- _TASK REQUIREMENTS_
Reproduce, word for word, the lines in the material below starting with the one that has "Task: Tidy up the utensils" and going on through the one that has "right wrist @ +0". Leave out all pictures.

====

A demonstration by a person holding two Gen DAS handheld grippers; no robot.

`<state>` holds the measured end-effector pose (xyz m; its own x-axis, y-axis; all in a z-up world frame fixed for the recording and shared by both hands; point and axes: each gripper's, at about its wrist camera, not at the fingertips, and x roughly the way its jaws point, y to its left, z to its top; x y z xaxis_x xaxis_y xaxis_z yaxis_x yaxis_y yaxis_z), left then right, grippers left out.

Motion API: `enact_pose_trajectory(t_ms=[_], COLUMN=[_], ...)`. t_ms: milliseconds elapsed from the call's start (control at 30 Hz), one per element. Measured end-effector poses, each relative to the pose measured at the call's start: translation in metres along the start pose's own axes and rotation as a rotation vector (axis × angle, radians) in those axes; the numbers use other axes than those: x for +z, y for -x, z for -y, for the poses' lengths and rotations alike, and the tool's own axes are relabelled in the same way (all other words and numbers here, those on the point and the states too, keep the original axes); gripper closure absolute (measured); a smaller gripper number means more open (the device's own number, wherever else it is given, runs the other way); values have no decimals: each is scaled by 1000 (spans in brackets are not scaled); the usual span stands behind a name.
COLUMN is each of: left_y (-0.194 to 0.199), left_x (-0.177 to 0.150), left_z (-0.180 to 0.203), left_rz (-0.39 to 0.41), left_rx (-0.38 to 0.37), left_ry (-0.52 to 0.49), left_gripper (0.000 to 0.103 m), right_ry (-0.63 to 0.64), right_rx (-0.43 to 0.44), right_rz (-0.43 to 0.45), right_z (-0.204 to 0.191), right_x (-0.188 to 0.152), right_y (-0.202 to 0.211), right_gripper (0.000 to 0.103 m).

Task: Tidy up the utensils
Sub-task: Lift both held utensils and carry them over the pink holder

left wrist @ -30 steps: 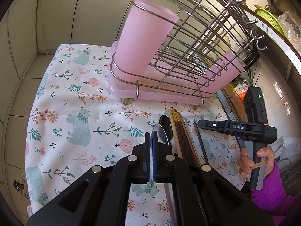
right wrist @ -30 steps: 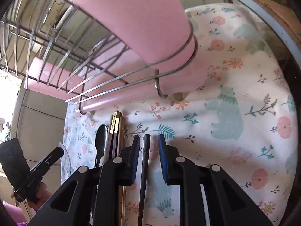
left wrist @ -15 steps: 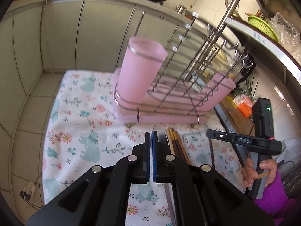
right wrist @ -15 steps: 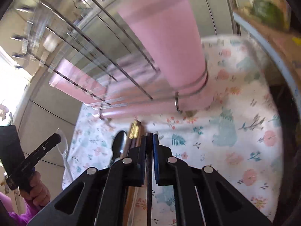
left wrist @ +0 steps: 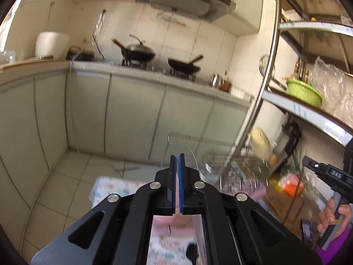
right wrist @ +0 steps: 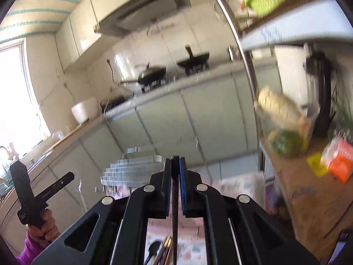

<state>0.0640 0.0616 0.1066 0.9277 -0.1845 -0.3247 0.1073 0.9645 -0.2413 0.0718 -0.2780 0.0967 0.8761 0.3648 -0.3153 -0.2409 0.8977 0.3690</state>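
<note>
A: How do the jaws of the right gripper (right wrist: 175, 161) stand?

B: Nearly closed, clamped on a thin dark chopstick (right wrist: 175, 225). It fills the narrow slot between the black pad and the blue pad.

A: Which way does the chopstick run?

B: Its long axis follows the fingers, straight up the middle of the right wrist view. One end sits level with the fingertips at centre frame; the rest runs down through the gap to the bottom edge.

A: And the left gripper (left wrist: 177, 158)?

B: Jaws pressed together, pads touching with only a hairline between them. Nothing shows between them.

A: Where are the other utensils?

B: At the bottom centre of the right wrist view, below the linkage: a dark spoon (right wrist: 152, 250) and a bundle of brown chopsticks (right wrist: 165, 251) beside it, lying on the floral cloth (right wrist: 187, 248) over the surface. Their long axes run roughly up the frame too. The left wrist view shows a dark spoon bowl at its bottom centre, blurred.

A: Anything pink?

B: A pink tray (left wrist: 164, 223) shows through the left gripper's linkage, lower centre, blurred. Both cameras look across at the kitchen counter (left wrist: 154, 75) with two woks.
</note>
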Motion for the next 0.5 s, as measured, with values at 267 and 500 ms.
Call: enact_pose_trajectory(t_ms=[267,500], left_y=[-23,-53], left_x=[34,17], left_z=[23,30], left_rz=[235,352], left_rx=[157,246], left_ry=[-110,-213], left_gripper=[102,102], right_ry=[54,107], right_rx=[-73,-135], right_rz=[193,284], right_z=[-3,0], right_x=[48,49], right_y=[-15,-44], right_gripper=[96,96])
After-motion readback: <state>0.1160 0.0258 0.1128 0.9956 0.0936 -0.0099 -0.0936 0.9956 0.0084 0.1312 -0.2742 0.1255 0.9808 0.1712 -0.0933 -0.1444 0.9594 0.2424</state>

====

- _SOLVED PROBLEM_
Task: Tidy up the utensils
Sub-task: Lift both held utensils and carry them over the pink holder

left wrist @ -30 steps: 
right wrist @ -30 steps: 
left wrist @ -15 steps: 
right wrist @ -15 steps: 
left wrist @ +0 steps: 
right wrist @ +0 steps: 

This answer is finished.